Правда, я уже продал тридцать дней своей жизни, а значит, теперь всё это перешло в разряд «могло бы случиться, но уже не случится никогда».
Я пришёл к такому выводу: что, если дар рисовать такие картины вызревает лишь спустя долгое-долгое время? А в моей прежней жизни я попал в аварию раньше, чем это время настало, и навечно утратил шанс состояться как художник.
Однако продажа жизни и, главное, присутствие Мияги сократили требуемое время до минимума. В итоге мой талант успел раскрыться раньше, чем я умер.
Именно так я предпочёл всё себе объяснить.
Когда-то я умел рисовать.
Любой увиденный пейзаж я мог без труда перенести на бумагу, а также умел разобрать его на составляющие и слепить из них совершенно другой образ. Последнему меня никто не учил, всё получалось само собой. Глядя на картины в музее, я сразу понимал, какая из них написана плохо, а какая просто идеальна, — понимал ясно и без слов.

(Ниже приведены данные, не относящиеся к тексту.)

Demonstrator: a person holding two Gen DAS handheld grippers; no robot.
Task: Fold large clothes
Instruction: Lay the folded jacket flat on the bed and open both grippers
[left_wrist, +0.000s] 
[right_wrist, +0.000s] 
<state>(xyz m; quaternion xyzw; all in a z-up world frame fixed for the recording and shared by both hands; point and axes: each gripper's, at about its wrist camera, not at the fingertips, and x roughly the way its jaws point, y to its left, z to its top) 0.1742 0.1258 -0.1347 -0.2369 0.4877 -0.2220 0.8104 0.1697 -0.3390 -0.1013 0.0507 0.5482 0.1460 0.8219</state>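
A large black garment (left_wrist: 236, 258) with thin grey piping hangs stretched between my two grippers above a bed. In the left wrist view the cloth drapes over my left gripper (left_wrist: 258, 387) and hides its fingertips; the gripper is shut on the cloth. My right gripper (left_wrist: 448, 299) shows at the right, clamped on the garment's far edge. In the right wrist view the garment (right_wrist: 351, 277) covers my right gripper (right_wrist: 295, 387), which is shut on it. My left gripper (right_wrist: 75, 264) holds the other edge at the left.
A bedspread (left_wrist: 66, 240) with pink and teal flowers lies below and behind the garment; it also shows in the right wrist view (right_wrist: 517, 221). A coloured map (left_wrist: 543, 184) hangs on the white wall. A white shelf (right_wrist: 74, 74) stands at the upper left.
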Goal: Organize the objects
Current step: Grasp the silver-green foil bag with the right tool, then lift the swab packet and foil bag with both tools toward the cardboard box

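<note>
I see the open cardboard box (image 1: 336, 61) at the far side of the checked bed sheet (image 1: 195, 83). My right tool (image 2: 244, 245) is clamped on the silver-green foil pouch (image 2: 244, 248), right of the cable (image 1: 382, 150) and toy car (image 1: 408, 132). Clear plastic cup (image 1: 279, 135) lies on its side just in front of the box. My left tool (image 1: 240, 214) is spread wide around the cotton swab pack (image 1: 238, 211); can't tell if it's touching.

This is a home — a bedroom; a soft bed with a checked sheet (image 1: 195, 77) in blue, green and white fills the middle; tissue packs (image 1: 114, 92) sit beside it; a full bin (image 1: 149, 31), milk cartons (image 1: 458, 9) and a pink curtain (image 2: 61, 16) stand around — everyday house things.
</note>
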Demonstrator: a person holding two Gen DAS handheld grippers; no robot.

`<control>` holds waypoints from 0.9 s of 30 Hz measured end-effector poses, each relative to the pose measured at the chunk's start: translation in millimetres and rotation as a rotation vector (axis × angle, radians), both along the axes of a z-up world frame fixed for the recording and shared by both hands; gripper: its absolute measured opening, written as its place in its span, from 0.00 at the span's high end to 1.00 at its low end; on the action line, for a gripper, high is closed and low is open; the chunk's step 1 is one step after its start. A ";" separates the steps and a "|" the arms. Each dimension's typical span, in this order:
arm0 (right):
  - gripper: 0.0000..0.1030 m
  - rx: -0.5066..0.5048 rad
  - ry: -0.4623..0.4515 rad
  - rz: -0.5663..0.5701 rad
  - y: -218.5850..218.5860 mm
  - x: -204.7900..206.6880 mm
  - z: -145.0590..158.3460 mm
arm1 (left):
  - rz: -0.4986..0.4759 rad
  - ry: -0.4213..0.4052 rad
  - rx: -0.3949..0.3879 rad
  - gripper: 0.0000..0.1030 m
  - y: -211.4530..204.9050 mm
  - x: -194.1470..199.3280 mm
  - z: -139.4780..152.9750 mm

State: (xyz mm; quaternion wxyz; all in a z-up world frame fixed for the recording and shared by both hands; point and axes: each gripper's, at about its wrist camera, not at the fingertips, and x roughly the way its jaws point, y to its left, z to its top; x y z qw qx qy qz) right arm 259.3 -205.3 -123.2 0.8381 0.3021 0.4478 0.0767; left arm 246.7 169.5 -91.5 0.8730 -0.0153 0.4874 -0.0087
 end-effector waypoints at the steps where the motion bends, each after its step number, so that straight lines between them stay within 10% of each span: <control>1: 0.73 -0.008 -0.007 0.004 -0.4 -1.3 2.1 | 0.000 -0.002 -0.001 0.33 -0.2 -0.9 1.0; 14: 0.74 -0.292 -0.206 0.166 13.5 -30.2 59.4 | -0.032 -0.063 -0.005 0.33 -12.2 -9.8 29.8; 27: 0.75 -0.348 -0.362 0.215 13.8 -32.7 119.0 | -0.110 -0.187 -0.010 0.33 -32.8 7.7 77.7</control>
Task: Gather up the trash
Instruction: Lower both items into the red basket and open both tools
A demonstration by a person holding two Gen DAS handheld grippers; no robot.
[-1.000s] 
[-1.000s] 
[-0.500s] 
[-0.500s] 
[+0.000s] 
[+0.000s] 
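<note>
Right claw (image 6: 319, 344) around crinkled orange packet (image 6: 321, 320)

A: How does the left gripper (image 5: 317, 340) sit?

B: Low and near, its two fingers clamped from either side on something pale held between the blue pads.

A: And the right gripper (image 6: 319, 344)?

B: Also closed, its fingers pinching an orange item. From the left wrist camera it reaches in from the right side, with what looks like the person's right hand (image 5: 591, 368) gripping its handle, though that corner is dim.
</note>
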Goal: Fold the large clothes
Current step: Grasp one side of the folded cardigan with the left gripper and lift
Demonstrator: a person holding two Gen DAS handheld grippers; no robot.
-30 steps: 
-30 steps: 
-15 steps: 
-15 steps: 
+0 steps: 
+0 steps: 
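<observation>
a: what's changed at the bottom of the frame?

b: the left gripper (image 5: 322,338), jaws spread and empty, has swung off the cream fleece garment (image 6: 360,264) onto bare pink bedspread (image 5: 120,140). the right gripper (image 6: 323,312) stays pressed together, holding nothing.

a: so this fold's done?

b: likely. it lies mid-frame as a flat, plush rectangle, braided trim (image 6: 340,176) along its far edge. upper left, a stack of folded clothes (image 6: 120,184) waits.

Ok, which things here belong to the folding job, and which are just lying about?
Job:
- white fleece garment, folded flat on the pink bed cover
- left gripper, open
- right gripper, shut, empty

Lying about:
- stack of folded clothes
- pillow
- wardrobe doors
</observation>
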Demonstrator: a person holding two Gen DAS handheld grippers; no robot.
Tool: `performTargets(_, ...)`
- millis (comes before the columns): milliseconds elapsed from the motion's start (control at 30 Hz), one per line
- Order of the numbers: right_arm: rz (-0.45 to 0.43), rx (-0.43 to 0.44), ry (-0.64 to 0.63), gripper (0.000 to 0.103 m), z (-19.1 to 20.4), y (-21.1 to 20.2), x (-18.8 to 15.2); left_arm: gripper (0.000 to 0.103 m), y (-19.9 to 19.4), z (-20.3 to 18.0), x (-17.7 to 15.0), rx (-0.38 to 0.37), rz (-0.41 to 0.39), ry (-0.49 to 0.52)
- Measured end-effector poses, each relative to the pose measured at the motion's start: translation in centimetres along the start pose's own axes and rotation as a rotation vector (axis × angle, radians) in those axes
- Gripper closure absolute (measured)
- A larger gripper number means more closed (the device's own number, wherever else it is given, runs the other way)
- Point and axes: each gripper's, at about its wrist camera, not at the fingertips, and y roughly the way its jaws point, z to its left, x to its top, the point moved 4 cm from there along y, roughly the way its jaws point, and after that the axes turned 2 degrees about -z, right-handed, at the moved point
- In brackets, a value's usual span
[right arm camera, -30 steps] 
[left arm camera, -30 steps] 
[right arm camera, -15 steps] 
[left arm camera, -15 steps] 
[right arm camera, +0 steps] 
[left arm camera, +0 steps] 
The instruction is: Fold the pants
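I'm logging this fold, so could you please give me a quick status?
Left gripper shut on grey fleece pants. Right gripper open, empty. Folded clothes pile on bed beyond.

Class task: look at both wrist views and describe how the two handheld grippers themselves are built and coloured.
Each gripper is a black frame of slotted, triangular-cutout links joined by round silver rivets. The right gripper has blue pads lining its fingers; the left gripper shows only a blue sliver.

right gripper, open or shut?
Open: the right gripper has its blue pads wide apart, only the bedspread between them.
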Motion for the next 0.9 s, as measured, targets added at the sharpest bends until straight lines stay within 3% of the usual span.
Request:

Нельзя сказать, что моё восприятие было безошибочным. Одно несомненно: все, кто меня знал, признавали, что я необыкновенно талантлив.
Я бросил рисование зимой, в семнадцать лет, — решил, что если продолжу в том же духе, то обещанного Химэно великого будущего мне не видать. В лучшем случае стану хорошим, но бедным художником. С точки зрения обывателя, это тоже немалый успех, но из-за обещания, данного Химэно, я стремился к исключительности. Мне нужна была революция, поэтому я не позволял себе расслабиться во время рисования.
Запретив себе рисовать до тех пор, пока не увижу мир так, как никто больше его не видит, я решил, что возьмусь за кисть, только когда приду к полному согласию с самим собой.
Пожалуй, тут я рассудил правильно. Однако в девятнадцать лет, так и не выработав собственного взгляда на жизнь, я не вытерпел и позволил себе взять кисть в руки. Уже намного позднее я узнал, что именно тогда этого делать было никак нельзя.
В итоге я разучился рисовать: мне не удавалось намалевать даже обыкновенное яблоко. Стоило вывести первые линии, как смятение захлёстывало меня с такой силой, что из груди рвался крик. Страх раздирал меня на части, я хотел выброситься из окна. Ни линий, ни цветов я больше не чувствовал.
Так я узнал, что от моего таланта ничего не осталось, и потерял всякую волю к борьбе. Начинать всё с нуля было поздно, поэтому я забросил кисти, сбежал от конкуренции и замкнулся в себе.